- **HOW TO COMPLETE THIS TASK**
A faithful, word-for-word copy of the records is required, and it must contain no pictures.

(Stored records)
━━━━━━━━━━

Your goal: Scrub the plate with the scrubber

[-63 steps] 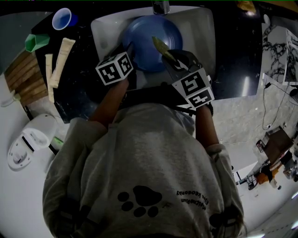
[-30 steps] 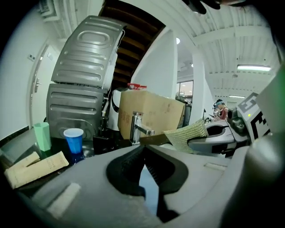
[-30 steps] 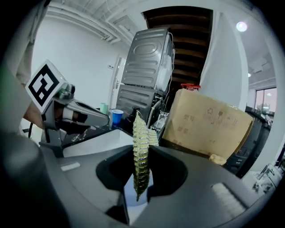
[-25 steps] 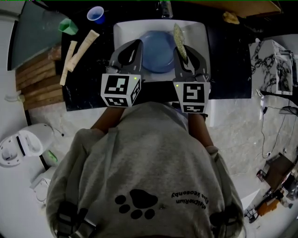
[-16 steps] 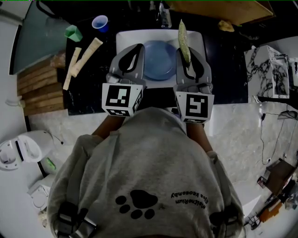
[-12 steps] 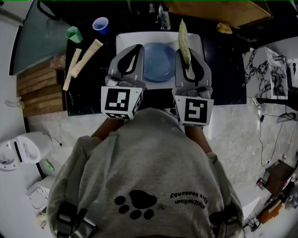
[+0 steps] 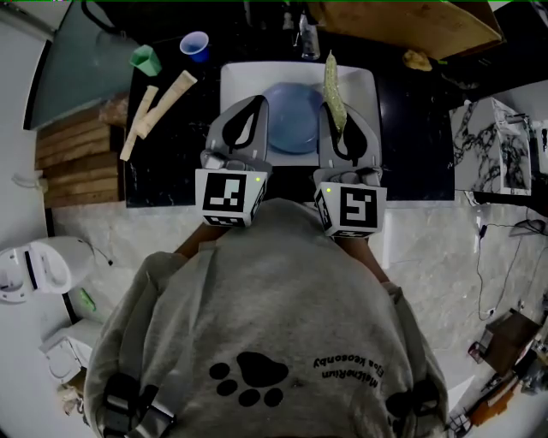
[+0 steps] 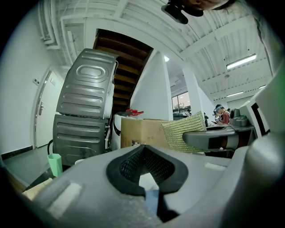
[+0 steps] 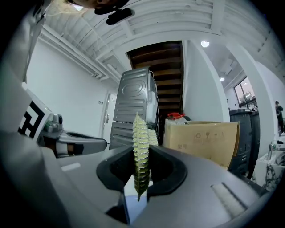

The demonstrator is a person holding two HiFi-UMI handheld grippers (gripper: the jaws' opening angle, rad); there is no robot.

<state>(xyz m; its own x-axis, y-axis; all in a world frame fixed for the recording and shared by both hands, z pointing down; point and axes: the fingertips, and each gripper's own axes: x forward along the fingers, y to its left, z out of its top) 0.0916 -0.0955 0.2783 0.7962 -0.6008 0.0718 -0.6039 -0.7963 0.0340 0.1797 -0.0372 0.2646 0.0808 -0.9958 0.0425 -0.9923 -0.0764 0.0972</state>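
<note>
A blue plate lies in the white sink. My left gripper hovers over the plate's left edge, shut with nothing between its pads. My right gripper is over the plate's right edge, shut on a flat green scrubber that stands on edge and sticks out past the jaws. The two grippers point level, side by side. In the left gripper view the scrubber and right gripper show at the right. Neither gripper touches the plate.
A faucet stands behind the sink. On the black counter to the left are a blue cup, a green cup and two pale tubes. A wooden board sits at the back right. A cardboard box shows ahead.
Both grippers have lifted away from the plate, the scrubber going up with the right one. They now sit level over the sink's front part, and the head view takes in more of the room.
</note>
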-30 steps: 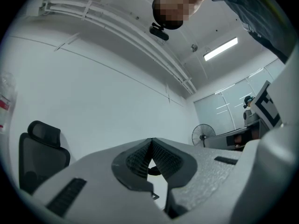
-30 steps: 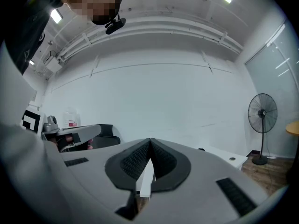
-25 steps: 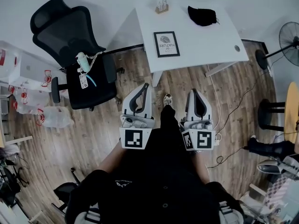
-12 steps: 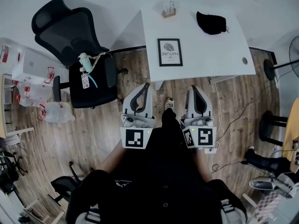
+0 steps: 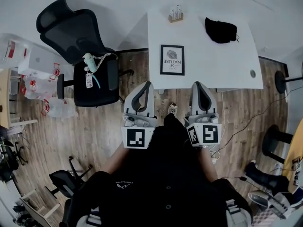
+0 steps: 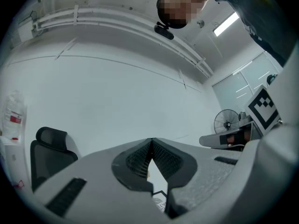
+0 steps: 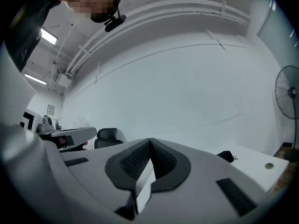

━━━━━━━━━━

- **WRITTEN ANSWER**
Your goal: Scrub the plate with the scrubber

[-63 steps] 
[-30 steps] 
[-30 steps] 
[-25 steps] 
[-16 steps] 
[-12 steps] 
[+0 steps] 
[+0 steps] 
[+0 steps] 

The demonstrator is a person holding two HiFi-UMI handheld grippers (gripper: the jaws' opening angle, rad); there is no robot.

<state>(xyz m; its own x-axis, y-axis; all in a world frame fixed for the recording and shared by both hands, z pointing down; point and axes: the fingertips, and each gripper's own axes: x forward along the fingers, y to its left, z out of its top) 0.0916 -0.0955 0.2783 0.7962 -0.6008 0.0718 -0.6039 -0.7963 0.0340 0.1797 -0.0372 0.2646 0.0808 -0.9958 0.0425 -0.9923 -0.0764 0.0972</state>
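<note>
A blue plate lies in the white sink. My left gripper hovers over the plate's left edge, shut with nothing between its pads. My right gripper is over the plate's right edge, shut on a flat green scrubber that stands on edge and sticks out past the jaws. The two grippers point level, side by side. In the left gripper view the scrubber and right gripper show at the right. Neither gripper touches the plate.
A faucet stands behind the sink. On the black counter to the left are a blue cup, a green cup and two pale tubes. A wooden board sits at the back right. A cardboard box shows ahead.
Both grippers have lifted away from the plate, the scrubber going up with the right one. They now sit level over the sink's front part, and the head view takes in more of the room.
</note>
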-30 steps: 
-30 steps: 
-25 steps: 
-12 steps: 
+0 steps: 
+0 steps: 
+0 steps: 

The exercise asks for nothing more than this.